▶ _Work order_: Your answer must be the lines of the material below, exactly as written, from its first line through the line with "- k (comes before", and no pictures.

▶

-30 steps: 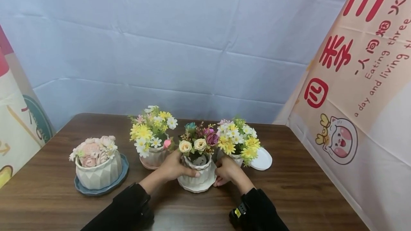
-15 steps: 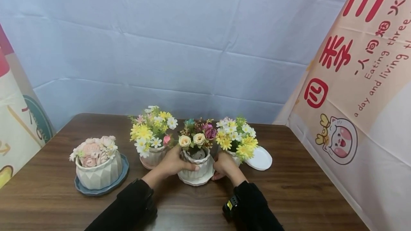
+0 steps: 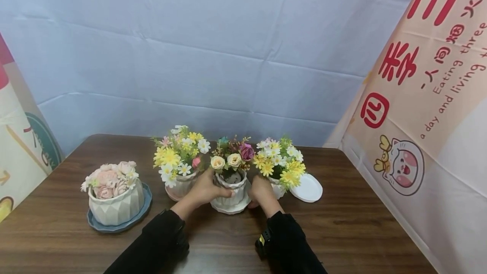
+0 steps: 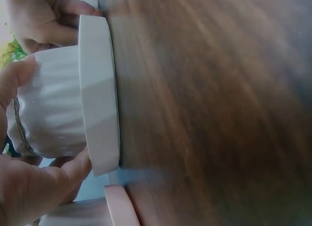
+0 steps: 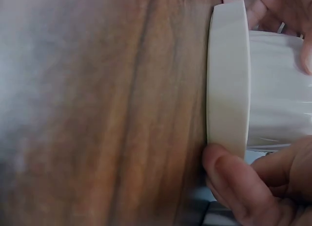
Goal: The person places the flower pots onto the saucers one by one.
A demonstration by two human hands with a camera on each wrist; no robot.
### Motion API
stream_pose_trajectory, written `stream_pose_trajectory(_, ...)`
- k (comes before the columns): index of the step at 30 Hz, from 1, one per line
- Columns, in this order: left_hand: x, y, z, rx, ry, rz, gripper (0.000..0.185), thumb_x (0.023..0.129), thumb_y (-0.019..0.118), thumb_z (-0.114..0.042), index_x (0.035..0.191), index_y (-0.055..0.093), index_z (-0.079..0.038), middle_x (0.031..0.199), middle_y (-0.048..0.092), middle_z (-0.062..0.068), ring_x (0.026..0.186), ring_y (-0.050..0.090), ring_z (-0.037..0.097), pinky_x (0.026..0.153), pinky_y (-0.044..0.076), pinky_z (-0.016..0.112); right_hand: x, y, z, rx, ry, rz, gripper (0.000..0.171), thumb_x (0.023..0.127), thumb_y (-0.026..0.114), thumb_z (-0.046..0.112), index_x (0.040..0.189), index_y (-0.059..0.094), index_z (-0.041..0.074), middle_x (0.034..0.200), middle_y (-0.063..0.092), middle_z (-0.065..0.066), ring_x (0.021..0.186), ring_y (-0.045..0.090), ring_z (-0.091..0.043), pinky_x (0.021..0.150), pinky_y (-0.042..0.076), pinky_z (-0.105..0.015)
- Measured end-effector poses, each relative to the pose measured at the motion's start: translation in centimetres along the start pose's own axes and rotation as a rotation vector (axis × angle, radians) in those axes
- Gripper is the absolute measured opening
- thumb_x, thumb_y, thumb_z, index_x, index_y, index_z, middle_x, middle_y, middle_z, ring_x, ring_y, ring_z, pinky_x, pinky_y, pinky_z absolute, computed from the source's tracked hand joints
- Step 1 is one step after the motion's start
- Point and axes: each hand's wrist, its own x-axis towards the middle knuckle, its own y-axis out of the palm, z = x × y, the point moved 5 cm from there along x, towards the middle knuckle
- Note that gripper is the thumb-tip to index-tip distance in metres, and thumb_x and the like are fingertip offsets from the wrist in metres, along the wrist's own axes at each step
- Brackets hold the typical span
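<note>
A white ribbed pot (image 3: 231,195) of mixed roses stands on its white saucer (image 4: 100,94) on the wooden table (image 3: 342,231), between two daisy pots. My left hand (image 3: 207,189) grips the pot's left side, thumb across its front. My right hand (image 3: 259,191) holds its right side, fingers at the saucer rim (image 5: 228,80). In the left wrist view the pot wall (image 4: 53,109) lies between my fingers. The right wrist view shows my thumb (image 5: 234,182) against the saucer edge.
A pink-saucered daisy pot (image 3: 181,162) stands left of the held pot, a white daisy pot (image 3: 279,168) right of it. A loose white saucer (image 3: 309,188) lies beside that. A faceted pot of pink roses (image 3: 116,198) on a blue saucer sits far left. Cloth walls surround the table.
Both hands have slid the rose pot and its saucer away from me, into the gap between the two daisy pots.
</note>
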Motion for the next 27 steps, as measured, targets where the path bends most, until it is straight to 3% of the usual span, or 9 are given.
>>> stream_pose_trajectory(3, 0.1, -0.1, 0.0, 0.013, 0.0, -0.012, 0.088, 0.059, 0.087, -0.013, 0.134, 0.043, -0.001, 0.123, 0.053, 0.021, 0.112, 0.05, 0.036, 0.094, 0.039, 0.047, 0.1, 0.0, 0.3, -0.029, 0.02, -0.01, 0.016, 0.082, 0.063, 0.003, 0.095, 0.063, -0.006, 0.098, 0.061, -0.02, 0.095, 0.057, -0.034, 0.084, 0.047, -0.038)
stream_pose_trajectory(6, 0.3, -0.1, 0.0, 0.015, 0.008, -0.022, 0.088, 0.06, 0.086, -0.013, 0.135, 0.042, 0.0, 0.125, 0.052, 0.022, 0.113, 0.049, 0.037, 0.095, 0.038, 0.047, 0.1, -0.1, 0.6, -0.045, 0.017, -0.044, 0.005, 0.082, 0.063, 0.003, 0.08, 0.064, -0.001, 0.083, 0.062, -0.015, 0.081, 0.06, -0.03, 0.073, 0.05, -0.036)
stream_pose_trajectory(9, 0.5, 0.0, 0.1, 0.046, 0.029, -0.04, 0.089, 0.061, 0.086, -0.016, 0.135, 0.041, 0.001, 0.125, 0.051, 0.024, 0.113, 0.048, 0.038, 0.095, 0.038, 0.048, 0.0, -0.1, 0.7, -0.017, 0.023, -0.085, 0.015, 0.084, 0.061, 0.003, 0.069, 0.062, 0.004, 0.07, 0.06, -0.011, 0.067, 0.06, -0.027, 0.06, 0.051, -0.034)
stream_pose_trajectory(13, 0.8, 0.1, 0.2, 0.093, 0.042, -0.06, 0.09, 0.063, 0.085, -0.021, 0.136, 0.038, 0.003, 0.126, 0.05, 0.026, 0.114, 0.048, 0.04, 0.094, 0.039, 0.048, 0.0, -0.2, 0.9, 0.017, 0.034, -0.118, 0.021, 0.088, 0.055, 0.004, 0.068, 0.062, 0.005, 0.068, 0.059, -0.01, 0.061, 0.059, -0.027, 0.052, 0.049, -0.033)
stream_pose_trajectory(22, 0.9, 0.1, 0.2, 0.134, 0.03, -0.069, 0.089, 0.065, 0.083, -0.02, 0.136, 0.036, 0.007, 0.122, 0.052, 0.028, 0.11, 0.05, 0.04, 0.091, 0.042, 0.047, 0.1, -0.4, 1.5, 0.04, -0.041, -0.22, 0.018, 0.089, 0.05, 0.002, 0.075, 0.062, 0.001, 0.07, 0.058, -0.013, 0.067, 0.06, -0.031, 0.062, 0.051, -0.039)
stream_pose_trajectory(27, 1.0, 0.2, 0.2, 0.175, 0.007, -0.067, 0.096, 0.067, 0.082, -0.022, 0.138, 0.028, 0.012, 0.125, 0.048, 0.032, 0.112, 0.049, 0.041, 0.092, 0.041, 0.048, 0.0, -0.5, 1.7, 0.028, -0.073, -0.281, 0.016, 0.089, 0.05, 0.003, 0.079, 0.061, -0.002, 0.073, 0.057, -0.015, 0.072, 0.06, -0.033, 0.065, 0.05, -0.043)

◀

▶ _Task result_:
-30 steps: 
-15 steps: 
+0 steps: 
+0 steps: 
+0 steps: 
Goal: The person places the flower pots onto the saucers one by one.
A demonstration by two human hands with a camera on each wrist; no robot.
### Motion API
stream_pose_trajectory, written `stream_pose_trajectory(_, ...)`
- k (comes before the columns): index of the step at 30 Hz, from 1, one per line

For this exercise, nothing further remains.